Emi tiene su propia historia, claro, pero si alguien debería contárosla es ella, no yo. Además, para empezar, he omitido ciertas cosas. En realidad nos conocimos cuando ella, accidentalmente, me dio un cabezazo en el pecho mientras iba corriendo por el pasillo; ya sabes, no podía no fascinarme: aquella chica diminuta, de apenas metro cincuenta, con sus dos coletas y su aspecto aniñado a pesar de ser mayor que yo, tenía algo especial. Aquella vitalidad, aquel afán de no dejarse derrotar por nada. Su espíritu luchador me atrajo, pero me enamoró su ternura, su incendiario joie de vivre.

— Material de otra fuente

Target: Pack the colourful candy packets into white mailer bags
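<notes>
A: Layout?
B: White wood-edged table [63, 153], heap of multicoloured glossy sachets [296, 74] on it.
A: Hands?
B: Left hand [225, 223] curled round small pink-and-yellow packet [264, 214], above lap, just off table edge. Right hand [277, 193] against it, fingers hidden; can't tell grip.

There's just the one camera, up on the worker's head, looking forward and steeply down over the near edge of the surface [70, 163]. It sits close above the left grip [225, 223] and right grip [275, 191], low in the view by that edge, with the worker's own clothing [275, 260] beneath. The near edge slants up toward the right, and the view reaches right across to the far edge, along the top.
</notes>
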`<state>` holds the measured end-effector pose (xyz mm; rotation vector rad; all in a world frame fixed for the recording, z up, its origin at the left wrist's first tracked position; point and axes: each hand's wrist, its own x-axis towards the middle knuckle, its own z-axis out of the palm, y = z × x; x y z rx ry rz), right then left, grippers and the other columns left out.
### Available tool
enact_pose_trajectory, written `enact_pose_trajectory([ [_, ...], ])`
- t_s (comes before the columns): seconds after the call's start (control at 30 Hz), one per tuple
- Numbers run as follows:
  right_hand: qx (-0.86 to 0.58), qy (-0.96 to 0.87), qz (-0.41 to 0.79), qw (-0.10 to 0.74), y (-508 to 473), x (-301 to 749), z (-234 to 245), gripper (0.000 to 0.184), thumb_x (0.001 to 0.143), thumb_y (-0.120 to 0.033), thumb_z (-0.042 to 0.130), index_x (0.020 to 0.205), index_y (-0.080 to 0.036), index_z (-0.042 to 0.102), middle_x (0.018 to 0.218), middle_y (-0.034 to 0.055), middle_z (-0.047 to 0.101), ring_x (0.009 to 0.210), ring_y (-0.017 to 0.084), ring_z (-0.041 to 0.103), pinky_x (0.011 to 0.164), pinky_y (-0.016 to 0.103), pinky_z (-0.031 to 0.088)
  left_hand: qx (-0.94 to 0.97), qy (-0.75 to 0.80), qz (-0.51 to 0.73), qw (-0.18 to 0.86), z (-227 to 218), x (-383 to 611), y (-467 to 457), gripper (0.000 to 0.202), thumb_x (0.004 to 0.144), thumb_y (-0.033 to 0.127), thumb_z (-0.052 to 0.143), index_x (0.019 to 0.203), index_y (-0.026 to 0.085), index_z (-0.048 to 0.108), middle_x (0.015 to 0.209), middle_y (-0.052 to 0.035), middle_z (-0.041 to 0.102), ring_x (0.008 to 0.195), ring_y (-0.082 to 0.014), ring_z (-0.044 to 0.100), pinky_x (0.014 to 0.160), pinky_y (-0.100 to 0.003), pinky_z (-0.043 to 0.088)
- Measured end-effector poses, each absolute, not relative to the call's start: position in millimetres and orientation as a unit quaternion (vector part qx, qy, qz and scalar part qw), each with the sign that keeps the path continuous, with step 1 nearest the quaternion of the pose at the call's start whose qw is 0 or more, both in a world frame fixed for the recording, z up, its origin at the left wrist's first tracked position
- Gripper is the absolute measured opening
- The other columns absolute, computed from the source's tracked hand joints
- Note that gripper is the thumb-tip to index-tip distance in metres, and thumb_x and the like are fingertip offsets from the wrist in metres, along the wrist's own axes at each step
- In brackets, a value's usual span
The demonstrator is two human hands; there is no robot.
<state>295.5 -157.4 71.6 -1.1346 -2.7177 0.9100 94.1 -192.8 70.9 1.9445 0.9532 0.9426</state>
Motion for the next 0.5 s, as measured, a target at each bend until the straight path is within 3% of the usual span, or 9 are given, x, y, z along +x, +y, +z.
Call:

Nos hicimos cercanos con facilidad, casi sin darnos cuenta. Cuando yo dudaba de si habría algo entre nosotros, ella me pidió con socarronería que la besara antes de que sonara la campana; cuando ella estuvo triste por algo que no quiso contarme, yo le hice saber que estaría allí para lo que necesitara sin importar las circunstancias. Avasalla, pero le gusta mantener su propio ritmo. Me gusta eso de ella, incluso cuando para otros es un defecto. Puede costarle tiempo, puede pensarlo todo tres o cuatro veces, pero siempre tiene una respuesta y acaba enfrentándose con la realidad; nunca sale huyendo, aunque eso le cueste más de lo que tiene, porque sabe que la vida es una carrera. Siempre hacia adelante, siempre hacia el futuro. Cada paso atrás es una derrota y ella no las admite, por eso a veces tropieza y dice que no le pasa nada cuando es evidente que está rota. No está huyendo, está evitando que le impidamos seguir corriendo. La quiero porque no necesita un white knight, con el complejo que he tenido siempre de serlo, porque no lo quiere, porque siempre acaba sabiendo aceptar la ayuda de quienes la queremos. Aunque le cueste trabajo hacerlo.
Emi es fuerte, la persona más fuerte que conozco, infinitamente más fuerte que yo o su familia o cualquiera de nuestros amigos. ¿Podría esto no acabar siendo una oda de amor hacia la chica más sorprendente que he conocido nunca? No tiene piernas, sí, ¿y a quién le importa eso? Tiene un corazón más grande que ninguna otra persona en el mundo, eso es lo importante. Y, aunque no entiendo por qué, yo he podido mudarme a vivir en él. Bien, quizás la adolescencia es un tiempo difícil, pero es un lugar cálido en el que vivir sin es con Emi Ibarazaki.